## About this exercise
Within the data that follows, how many lines contain the word "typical"? Reply with only the number.

[[ Input data, beginning ]]

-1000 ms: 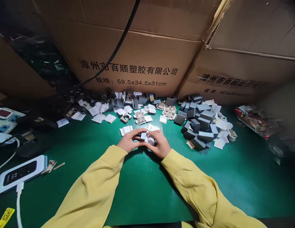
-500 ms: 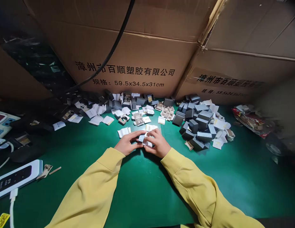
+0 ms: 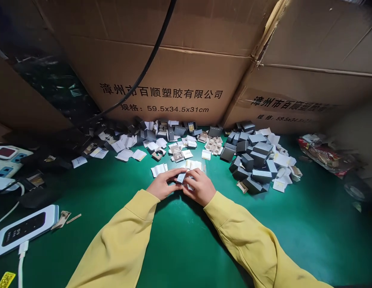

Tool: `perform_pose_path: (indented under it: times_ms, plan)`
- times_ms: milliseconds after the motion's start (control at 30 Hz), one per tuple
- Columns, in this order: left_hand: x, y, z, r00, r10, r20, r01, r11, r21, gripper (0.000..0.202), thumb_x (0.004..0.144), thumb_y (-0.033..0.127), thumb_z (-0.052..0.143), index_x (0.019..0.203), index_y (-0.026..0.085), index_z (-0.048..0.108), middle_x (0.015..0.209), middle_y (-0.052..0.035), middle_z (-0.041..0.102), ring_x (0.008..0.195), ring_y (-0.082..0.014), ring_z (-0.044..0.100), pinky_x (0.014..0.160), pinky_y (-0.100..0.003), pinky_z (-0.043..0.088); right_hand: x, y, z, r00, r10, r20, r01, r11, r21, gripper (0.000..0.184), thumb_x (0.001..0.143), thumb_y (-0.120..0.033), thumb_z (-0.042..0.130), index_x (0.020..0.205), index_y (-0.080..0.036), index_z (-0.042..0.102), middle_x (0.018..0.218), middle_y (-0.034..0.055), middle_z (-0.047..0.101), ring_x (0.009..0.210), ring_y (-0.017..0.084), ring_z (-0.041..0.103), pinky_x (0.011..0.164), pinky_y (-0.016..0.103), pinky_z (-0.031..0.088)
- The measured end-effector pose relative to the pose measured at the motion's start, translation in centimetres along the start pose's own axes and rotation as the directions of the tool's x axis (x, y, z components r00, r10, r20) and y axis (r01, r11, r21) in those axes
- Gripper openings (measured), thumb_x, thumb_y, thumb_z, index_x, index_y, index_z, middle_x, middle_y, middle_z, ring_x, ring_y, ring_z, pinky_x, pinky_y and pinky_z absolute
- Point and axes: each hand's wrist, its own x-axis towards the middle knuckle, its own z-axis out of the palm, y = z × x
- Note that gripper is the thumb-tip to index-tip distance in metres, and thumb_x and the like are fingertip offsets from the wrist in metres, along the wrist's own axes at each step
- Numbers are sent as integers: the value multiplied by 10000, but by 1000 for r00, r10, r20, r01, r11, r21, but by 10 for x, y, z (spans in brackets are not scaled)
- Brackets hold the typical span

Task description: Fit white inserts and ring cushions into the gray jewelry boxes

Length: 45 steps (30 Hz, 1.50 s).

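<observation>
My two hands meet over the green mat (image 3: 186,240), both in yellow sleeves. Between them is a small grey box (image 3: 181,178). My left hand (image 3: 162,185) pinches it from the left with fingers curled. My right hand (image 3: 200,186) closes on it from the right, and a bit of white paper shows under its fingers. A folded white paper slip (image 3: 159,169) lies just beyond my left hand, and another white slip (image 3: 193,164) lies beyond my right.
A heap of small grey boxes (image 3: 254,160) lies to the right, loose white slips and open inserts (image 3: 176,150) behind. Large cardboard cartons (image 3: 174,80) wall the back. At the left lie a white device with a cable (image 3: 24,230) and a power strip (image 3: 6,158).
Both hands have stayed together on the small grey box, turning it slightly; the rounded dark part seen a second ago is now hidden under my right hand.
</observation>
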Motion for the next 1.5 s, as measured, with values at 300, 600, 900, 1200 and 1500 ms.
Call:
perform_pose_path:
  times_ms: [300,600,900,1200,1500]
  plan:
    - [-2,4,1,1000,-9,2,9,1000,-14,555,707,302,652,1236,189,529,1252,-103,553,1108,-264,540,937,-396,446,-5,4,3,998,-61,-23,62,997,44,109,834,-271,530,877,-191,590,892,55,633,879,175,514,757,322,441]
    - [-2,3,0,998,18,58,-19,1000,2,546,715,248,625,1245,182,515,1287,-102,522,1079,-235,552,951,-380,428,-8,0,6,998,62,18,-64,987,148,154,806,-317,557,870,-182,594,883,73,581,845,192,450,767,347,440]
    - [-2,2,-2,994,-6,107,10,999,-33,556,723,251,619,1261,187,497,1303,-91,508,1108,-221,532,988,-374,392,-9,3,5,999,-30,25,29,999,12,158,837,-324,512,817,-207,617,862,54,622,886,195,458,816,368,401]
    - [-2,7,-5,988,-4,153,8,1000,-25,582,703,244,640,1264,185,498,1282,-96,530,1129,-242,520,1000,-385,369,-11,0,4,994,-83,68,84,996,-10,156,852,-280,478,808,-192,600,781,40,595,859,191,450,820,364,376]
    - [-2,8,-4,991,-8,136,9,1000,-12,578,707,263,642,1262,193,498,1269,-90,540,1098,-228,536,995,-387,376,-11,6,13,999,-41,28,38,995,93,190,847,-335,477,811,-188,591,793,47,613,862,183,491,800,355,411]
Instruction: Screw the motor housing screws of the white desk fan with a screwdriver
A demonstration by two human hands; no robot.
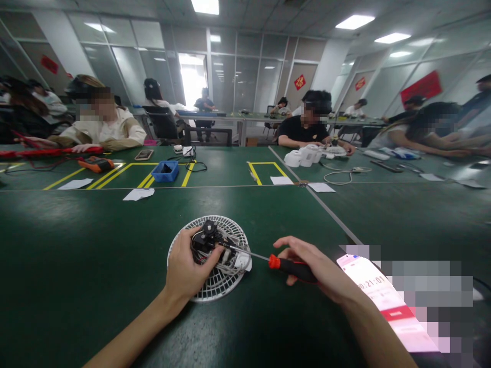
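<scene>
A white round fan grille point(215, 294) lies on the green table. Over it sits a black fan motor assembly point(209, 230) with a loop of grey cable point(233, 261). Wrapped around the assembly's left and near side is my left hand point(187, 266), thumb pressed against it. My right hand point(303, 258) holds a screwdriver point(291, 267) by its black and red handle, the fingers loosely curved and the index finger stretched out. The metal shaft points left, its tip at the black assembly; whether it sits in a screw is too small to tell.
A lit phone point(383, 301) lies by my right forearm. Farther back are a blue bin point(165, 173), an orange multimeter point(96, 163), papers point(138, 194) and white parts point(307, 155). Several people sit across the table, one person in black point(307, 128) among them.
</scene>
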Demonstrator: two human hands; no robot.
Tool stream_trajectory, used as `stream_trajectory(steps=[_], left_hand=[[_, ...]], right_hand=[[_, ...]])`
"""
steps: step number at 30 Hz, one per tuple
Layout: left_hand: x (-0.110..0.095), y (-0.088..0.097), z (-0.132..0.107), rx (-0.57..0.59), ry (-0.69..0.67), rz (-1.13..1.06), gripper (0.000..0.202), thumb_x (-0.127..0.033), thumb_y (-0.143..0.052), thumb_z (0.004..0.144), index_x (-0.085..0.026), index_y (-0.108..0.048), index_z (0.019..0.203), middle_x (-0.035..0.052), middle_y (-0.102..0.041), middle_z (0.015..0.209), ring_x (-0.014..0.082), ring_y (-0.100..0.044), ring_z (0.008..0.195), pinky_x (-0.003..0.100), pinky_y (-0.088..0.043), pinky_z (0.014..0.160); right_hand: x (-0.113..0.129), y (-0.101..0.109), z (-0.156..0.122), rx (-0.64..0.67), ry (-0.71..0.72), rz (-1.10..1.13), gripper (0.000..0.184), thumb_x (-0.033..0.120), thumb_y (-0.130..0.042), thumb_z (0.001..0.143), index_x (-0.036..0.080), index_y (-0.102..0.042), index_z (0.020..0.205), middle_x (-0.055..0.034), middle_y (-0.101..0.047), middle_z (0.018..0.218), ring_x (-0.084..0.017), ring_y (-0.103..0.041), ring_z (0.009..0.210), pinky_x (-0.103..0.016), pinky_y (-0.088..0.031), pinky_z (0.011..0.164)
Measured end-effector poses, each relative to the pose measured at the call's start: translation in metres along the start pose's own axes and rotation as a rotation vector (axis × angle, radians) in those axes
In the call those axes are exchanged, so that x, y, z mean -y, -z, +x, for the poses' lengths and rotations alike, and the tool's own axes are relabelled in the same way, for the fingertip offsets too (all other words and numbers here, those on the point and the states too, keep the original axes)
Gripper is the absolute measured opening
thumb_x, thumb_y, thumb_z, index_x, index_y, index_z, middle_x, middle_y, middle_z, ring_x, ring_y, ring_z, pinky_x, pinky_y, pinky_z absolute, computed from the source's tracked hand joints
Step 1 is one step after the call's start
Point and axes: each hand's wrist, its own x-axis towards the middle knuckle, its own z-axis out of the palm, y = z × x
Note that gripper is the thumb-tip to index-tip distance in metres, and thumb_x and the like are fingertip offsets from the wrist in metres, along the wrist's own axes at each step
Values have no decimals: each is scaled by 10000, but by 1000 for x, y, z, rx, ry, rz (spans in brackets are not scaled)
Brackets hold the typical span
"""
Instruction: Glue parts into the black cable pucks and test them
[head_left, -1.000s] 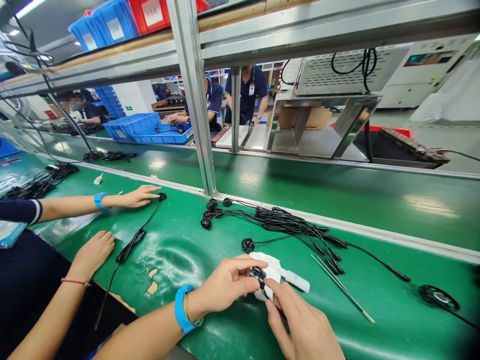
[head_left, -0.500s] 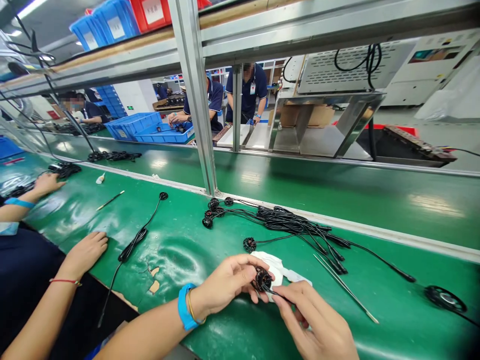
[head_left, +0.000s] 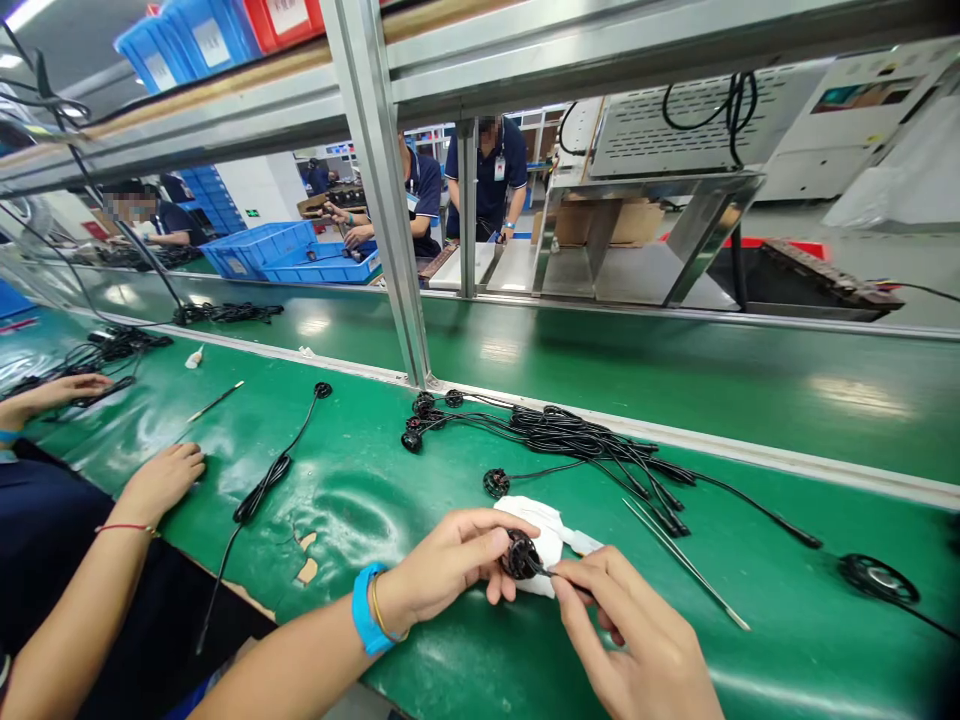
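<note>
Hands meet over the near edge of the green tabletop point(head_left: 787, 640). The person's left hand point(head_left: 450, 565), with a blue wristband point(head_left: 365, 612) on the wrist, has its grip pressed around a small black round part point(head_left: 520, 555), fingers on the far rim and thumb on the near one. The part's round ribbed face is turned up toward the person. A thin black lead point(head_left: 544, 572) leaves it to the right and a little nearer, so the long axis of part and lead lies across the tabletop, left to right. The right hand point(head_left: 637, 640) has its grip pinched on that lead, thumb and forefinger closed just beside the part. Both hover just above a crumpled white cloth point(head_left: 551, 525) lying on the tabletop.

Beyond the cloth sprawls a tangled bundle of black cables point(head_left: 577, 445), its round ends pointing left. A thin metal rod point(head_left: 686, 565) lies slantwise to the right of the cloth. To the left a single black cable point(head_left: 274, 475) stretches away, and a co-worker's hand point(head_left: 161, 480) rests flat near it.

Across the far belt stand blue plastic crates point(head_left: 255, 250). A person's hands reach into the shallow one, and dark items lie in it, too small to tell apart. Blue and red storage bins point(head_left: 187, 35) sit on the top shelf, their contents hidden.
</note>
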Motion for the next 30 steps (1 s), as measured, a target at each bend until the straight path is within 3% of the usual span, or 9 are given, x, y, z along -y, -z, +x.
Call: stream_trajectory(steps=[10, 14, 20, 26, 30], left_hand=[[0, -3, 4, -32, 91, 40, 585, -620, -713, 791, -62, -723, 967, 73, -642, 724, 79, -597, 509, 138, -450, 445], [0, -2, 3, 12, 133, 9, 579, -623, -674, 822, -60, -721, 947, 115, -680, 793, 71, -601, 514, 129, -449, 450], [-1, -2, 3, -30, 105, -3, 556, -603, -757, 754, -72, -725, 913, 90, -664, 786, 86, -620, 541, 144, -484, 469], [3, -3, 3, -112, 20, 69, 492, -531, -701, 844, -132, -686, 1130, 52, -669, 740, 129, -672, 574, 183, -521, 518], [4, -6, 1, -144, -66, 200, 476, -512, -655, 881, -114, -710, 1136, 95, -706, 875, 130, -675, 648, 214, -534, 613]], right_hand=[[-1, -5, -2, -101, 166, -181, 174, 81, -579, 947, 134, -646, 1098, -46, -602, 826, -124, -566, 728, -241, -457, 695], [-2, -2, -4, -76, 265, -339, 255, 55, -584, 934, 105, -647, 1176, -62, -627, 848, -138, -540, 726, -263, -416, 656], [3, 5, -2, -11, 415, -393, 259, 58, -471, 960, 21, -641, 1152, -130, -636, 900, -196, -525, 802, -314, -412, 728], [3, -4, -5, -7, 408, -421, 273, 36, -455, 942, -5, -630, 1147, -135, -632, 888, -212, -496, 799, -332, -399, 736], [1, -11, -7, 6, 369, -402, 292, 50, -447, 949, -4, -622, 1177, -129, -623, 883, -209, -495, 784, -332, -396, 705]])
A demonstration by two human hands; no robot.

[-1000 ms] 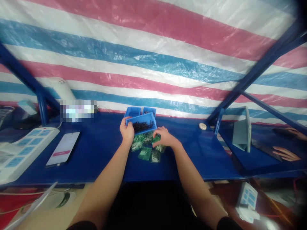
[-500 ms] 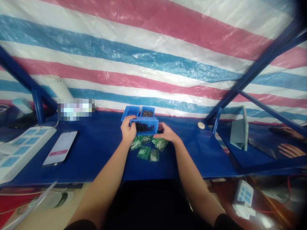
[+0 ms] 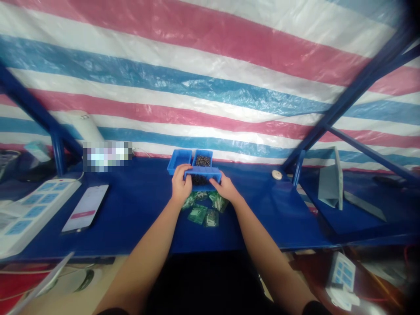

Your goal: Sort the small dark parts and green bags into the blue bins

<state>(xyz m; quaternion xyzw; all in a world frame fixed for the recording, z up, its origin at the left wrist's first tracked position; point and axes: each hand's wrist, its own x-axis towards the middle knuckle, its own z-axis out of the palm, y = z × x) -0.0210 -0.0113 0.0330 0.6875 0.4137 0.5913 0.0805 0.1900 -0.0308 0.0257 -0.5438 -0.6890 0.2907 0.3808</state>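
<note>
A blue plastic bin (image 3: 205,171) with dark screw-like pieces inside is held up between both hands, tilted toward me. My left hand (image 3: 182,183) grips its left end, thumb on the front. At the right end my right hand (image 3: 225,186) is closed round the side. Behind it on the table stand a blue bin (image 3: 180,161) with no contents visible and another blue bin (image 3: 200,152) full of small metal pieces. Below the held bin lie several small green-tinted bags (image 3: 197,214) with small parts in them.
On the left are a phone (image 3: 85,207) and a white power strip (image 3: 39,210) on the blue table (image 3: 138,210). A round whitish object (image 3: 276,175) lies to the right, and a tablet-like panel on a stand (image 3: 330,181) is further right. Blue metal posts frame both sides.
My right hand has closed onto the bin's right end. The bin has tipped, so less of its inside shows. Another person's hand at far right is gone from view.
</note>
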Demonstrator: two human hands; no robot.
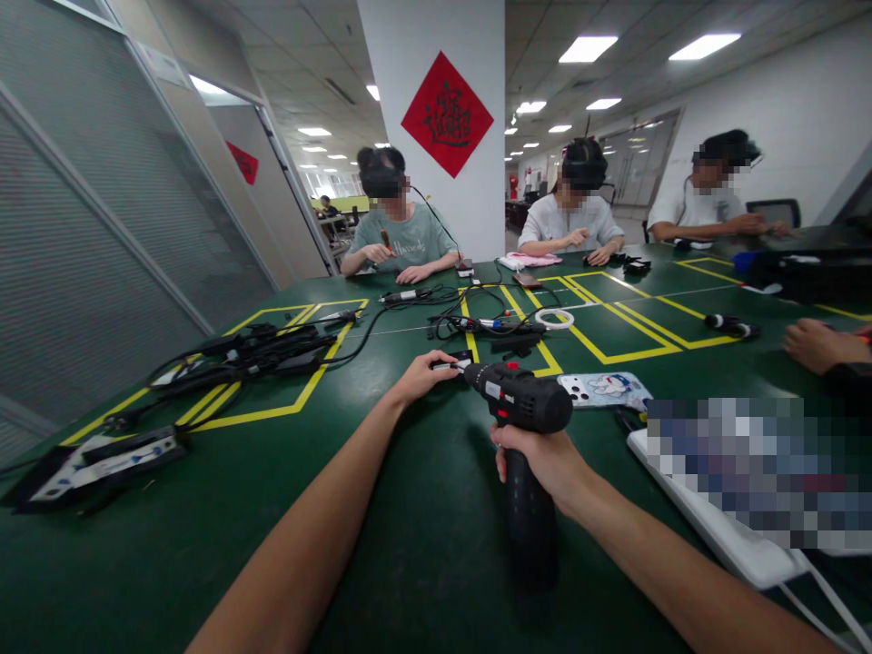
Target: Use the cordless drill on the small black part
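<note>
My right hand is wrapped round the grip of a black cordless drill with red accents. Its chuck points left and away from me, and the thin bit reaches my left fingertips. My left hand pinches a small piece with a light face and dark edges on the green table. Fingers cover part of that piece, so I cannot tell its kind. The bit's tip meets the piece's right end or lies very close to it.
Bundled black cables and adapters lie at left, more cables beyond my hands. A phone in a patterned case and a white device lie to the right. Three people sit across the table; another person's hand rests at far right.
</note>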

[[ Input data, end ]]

## Solution for this task
2